**WHAT TO WORK ON**
Starting at the line holding "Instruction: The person" and finishing at the line holding "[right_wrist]", transcribe the material exactly, keeping both ends but no pictures.
INPUT DATA Block Start
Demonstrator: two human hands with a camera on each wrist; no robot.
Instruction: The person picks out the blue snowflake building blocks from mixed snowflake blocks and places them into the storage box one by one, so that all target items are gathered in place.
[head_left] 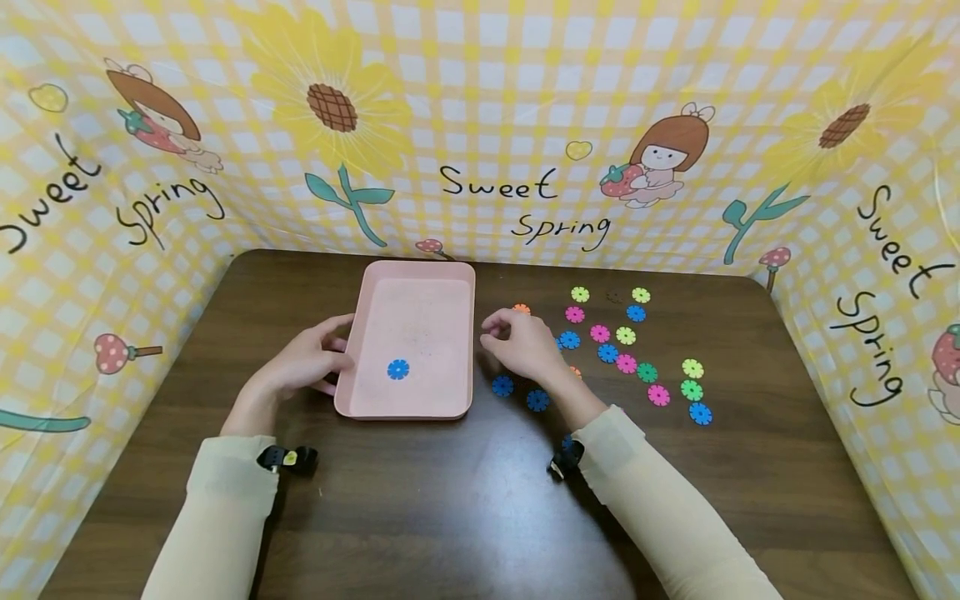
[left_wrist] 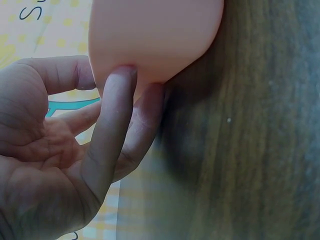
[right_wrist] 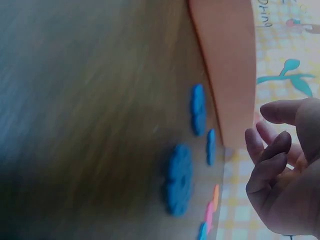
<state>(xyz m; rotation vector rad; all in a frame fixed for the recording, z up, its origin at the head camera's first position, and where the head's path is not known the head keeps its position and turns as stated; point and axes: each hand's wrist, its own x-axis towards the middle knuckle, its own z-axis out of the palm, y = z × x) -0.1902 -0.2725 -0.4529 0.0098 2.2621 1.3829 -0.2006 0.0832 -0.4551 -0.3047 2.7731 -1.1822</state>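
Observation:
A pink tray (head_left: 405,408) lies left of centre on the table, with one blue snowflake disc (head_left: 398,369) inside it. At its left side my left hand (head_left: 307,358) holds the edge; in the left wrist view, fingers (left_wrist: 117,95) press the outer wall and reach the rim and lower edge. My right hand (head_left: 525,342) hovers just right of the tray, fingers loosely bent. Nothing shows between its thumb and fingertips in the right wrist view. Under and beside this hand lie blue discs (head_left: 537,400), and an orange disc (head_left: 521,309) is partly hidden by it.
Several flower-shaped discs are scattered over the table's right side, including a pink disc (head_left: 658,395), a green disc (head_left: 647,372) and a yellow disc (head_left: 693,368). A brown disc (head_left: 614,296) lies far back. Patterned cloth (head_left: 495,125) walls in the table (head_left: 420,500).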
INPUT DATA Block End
**EXPECTED ANSWER**
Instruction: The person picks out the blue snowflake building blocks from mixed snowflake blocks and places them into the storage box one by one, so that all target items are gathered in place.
[head_left] 
[left_wrist] 
[right_wrist] 

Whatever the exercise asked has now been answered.